_About this task:_
Would you transcribe exactly the lines from the beginning of the records below through the line with "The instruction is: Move", both included, omitting the pictures?

Dataset items
· · ·
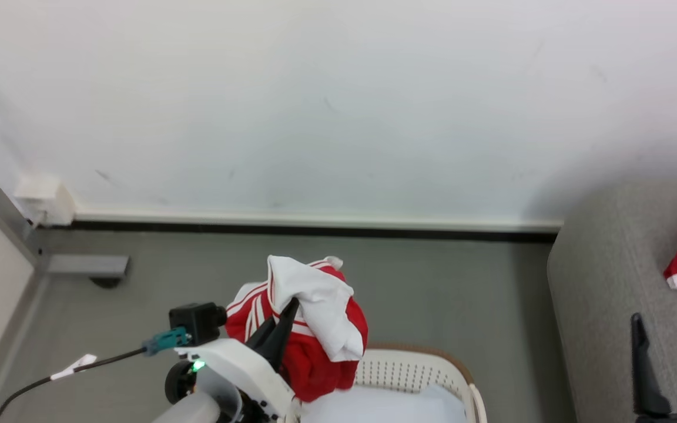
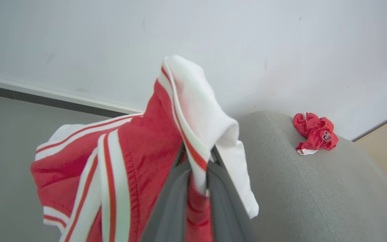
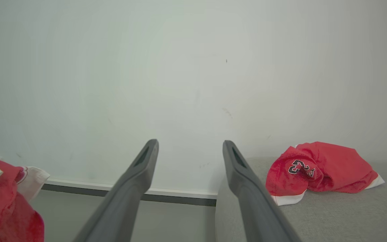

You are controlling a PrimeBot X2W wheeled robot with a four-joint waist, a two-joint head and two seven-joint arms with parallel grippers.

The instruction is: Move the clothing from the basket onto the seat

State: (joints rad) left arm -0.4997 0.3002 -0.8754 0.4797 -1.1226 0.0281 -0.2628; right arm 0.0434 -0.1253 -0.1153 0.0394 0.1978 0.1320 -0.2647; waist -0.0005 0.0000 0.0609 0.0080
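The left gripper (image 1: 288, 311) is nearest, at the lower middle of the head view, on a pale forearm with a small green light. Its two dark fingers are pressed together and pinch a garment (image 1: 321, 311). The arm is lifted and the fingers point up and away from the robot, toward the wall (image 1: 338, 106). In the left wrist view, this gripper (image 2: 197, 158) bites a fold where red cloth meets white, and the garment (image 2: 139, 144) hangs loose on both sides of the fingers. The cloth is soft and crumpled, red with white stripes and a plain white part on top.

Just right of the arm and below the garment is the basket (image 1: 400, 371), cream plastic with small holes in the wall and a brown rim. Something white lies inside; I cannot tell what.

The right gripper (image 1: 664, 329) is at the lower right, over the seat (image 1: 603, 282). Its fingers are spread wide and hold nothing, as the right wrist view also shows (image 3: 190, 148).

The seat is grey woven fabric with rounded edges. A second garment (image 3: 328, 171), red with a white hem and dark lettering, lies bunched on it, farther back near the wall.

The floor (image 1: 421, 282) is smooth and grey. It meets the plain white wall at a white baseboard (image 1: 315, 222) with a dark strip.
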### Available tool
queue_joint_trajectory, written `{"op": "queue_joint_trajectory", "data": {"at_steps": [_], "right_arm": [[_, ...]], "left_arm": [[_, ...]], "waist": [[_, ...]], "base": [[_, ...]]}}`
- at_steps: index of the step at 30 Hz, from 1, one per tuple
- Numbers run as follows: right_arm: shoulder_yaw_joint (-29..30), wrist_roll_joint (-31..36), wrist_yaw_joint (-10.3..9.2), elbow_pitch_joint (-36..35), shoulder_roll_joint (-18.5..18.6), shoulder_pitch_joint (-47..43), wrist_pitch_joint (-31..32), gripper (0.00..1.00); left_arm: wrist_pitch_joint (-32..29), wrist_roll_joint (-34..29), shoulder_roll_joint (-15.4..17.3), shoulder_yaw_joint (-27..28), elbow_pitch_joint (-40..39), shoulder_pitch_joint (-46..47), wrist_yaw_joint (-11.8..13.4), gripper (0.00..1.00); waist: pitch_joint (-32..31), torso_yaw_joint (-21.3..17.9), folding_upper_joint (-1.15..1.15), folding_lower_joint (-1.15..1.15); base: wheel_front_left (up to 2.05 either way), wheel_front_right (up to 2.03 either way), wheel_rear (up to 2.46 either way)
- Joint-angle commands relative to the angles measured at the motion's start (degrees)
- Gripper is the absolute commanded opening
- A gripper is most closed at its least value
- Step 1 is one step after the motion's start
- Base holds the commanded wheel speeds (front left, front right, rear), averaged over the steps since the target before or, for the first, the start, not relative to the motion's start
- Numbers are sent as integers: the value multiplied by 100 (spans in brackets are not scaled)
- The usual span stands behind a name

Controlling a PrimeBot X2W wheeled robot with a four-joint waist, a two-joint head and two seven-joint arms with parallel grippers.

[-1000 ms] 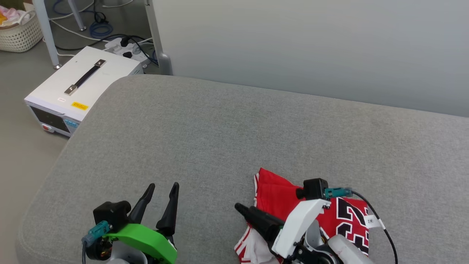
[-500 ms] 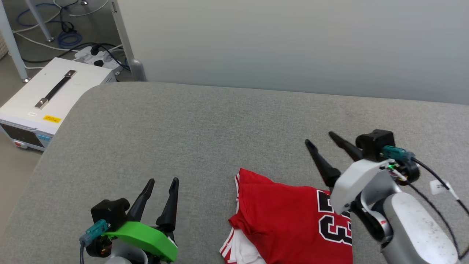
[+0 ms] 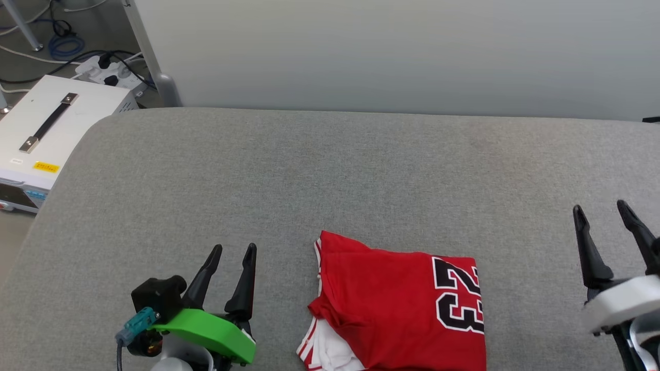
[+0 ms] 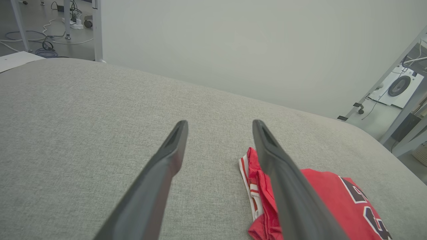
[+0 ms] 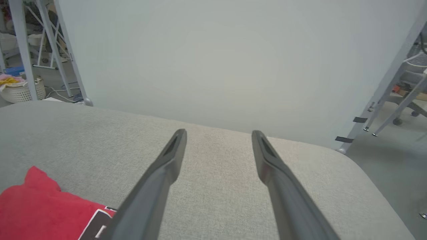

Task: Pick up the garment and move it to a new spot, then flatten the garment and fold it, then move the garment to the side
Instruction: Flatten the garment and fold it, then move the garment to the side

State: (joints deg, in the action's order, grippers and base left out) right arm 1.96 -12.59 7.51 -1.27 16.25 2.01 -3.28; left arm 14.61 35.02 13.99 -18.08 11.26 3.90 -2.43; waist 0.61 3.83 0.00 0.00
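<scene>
Red jersey: one.
Grippers: two, the left gripper and the right gripper, with two dark fingers each, four in all.
Grey fabric worktop: one.
White case with black handle: one.
Power strip: one.
White basket: one.

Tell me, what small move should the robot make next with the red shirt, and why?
Probably bring the left gripper to the shirt and grip its edge. It lies folded on the cushion; both grippers are open, off it, the right gripper farther away. Moving it aside remains.
</scene>
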Motion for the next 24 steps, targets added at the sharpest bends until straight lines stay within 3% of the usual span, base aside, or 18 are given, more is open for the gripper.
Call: {"op": "queue_joint_trajectory", "data": {"at_steps": [1, 10, 24], "right_arm": [[112, 39, -2, -127, -117, -214, -100, 100], [274, 131, -2, -446, -787, -959, -604, 100], [120, 171, -2, -269, -886, -883, -821, 100]], "left_arm": [[34, -65, -47, 42, -2, 20, -62, 100], [38, -865, -402, 683, -364, -227, -302, 100], [39, -1437, -669, 897, -471, -307, -490, 100]], "waist": [[26, -28, 0, 0], [54, -67, 0, 0], [46, -21, 0, 0]], "base": [[0, 0, 0], [0, 0, 0], [0, 0, 0]]}}
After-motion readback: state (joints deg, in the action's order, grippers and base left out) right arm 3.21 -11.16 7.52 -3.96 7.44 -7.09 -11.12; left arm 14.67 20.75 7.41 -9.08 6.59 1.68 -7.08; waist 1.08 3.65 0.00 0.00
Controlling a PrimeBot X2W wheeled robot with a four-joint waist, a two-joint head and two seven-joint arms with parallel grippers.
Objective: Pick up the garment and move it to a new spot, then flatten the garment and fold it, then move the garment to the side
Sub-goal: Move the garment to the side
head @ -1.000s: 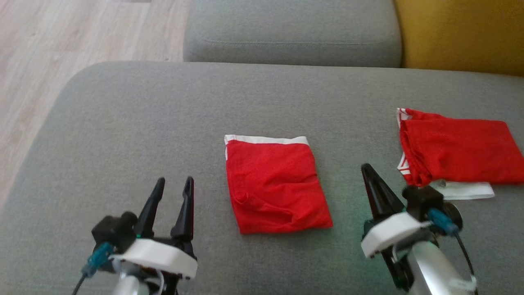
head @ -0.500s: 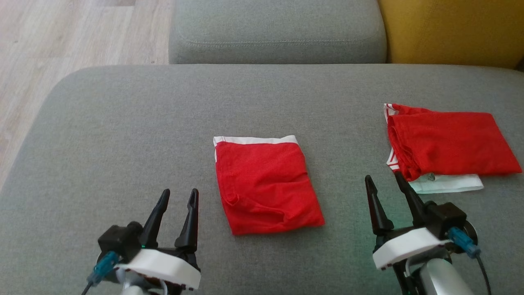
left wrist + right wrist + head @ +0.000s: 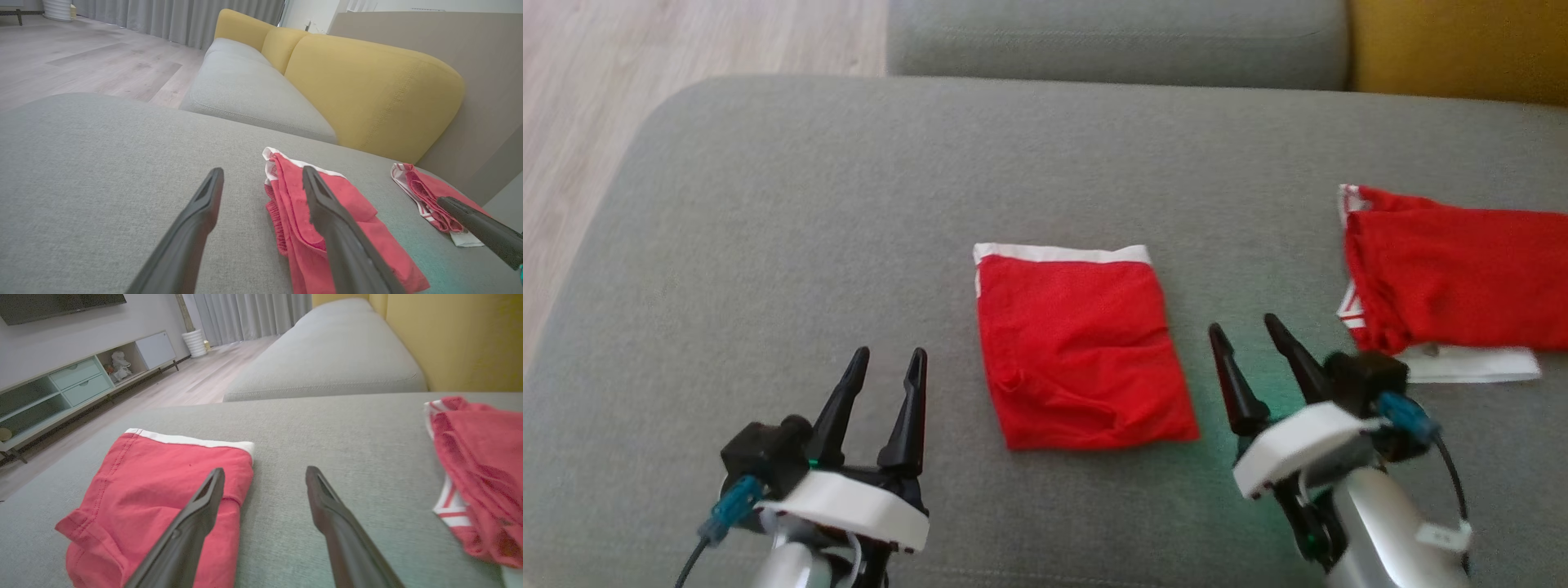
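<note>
The left gripper [image 3: 890, 355] is being held open over the grey cushion [image 3: 768, 204], with its two dark fingers parted and nothing being gripped between them. The right gripper [image 3: 1243, 325] is likewise being held open and empty, with its fingers tilted toward the left. The folded red garment [image 3: 1082, 351] is being seen lying flat on the cushion between the two grippers, just right of the left gripper and just left of the right one, and touched by neither. Its white waistband is being shown on the edge farthest from the fingers. A second red garment [image 3: 1454, 278] with white trim is being seen lying to the right of the right gripper, a little beyond its fingertips and apart from them.
</note>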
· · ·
_Expected answer:_
You are controlling a PrimeBot X2W wheeled robot with a four-joint waist, a two-joint head and two seven-joint arms with parallel grippers.

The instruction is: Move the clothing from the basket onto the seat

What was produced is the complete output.